Some cars are reliable and cleanly designed. Others are complex and riddled with problems. And the same manufacturers seem to have the same problems, year after year, notes Consumer Reports.
"If you compare a Honda Pilot and a Chevrolet Traverse, you can see the difference," David Champion, senior director of Consumer Reports' Auto Test Division, told Design News. "There are many, many more parts screwed into the Traverse -- clips and brackets for wiring and pipe work. Whereas when you look underneath the hood of a Pilot, you see that everything is beautifully laid out. Everything is made to fit exactly."
Champion contends that the differences between vehicles could be too easily laid at the doorstep of the engineering staff. In fact, he believes the problems are at a much higher level. "It's the business culture that sets the engineering culture," Champion says. "It comes from the very top."
It's hard to argue that there's a cultural chasm at work here. For some reason, Toyota and Honda again dominated the reliability ratings (in the 2012 auto issue of Consumer Reports), while BMW, Volkswagen, General Motors, and Chrysler again brought up the rear. Moreover, analysis of ten years worth of ratings by the magazine showed that most automakers have improved since 2002, suggesting that they know how to get the job done. The ugly truth, though, is that there's still a big gap between bottom and top.

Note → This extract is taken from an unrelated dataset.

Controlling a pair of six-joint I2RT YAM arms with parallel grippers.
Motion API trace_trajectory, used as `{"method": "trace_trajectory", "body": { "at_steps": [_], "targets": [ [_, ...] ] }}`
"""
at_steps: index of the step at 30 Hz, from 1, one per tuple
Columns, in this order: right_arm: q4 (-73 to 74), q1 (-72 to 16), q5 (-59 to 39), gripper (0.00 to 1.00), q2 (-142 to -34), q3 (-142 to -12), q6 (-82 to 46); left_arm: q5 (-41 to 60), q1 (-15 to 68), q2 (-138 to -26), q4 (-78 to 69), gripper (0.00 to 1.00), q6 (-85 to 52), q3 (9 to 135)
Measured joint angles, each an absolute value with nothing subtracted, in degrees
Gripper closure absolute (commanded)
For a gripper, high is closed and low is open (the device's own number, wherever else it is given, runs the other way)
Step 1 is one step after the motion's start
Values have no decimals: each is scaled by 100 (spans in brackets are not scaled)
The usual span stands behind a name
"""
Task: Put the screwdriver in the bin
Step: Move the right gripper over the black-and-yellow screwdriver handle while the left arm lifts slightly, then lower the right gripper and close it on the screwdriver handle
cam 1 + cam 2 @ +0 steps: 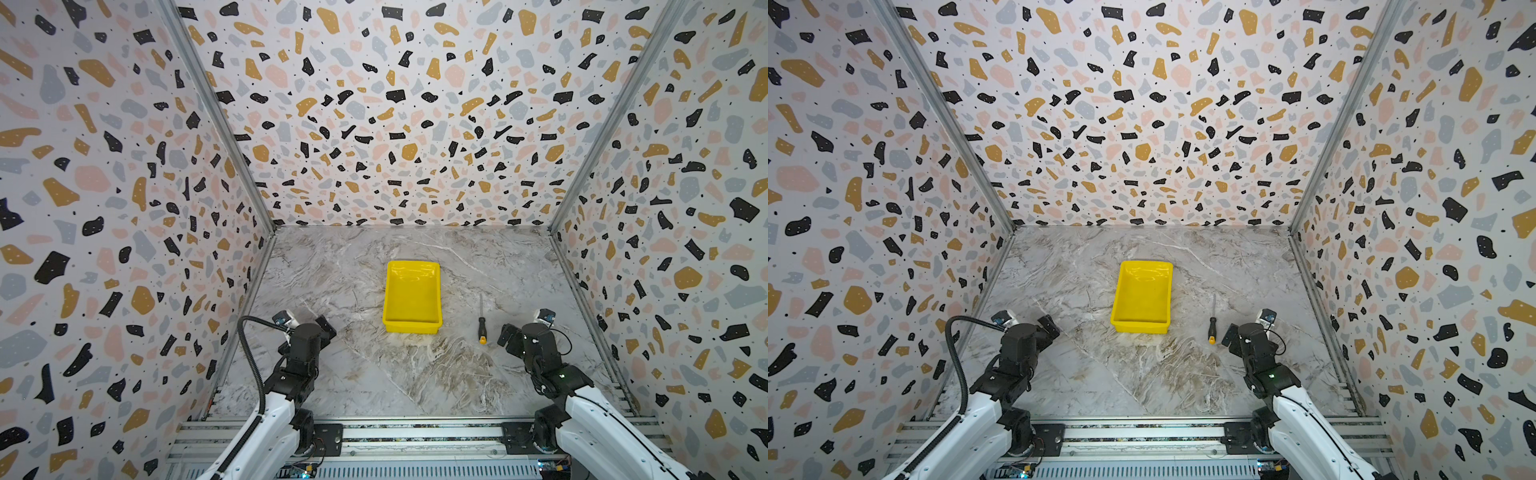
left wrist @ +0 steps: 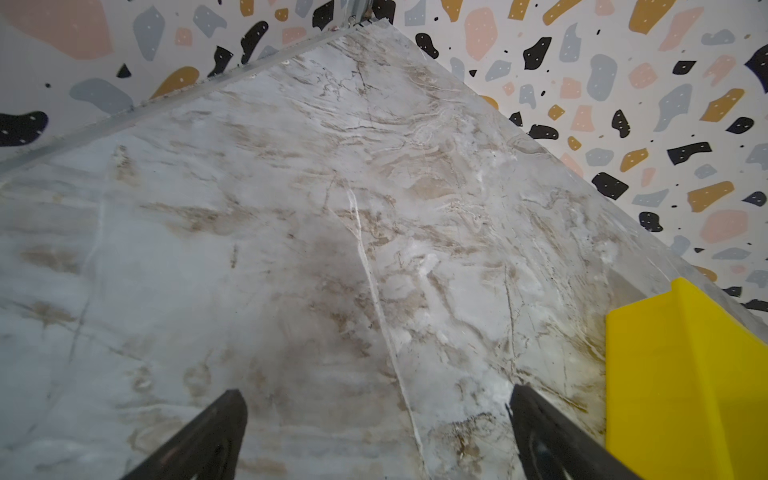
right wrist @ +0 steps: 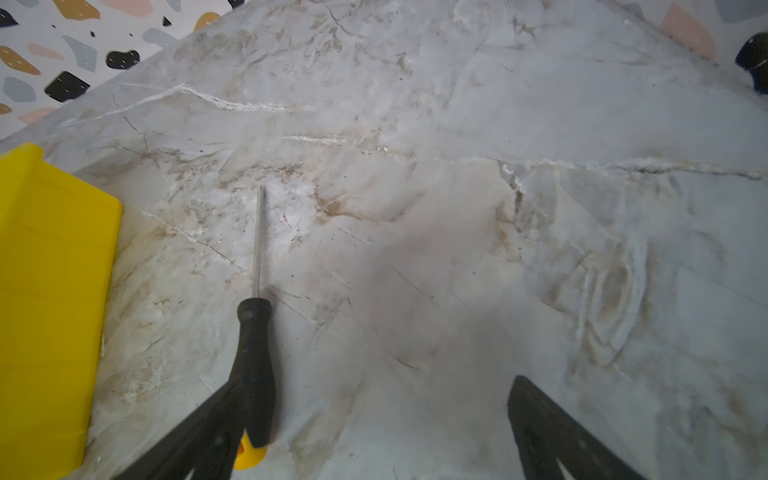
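Worktop [image 1: 415, 374]: marbled; it carries the bin and the screwdriver.
Bin [image 1: 412, 295]: yellow, mid-worktop, between my two arms.
My right tool [image 3: 378, 382]: jaws wide, gripping nothing, one finger just beside the screwdriver's handle.
My left tool [image 2: 376, 388]: jaws wide, near the bin, apart from it.
Screwdriver [image 1: 482, 322]: flat on the worktop, right of the bin, orange cap toward me.

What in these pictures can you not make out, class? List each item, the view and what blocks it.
1. Screwdriver, orange cap: right wrist view, partly behind a finger of the right gripper.
2. Its tip: type too small to tell in both top views, unclear in the right wrist view.
3. Bin inside: left wrist view, cut off by the picture's edge; only an outer corner shows.
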State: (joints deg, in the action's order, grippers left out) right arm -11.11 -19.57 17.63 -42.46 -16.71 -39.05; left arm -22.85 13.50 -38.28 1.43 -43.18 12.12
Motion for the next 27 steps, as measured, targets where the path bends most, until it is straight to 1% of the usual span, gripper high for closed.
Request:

Honda's Pilot: "Everything is made exactly to fit."
"The bottom line is that some companies want to make their profits today and they keep their vehicles reliable for three years, so that they don't have to pay out a lot on warranty costs," Champion said. "But when we look at problems per hundred after five years, we see them escalating considerably with some of the manufacturers, such as Mini, GMC, BMW, Audi, and Chrysler."
Previous years' studies, based on about 1.3 million annual user surveys, have had strikingly similar results. In 2007, for example, Consumer Reports picked 55 "good bets" among used vehicles. Fifty-five of them were Asian. In the same year, it picked 38 "bad bets." Eighteen were North American, 16 were European, and four were Asian.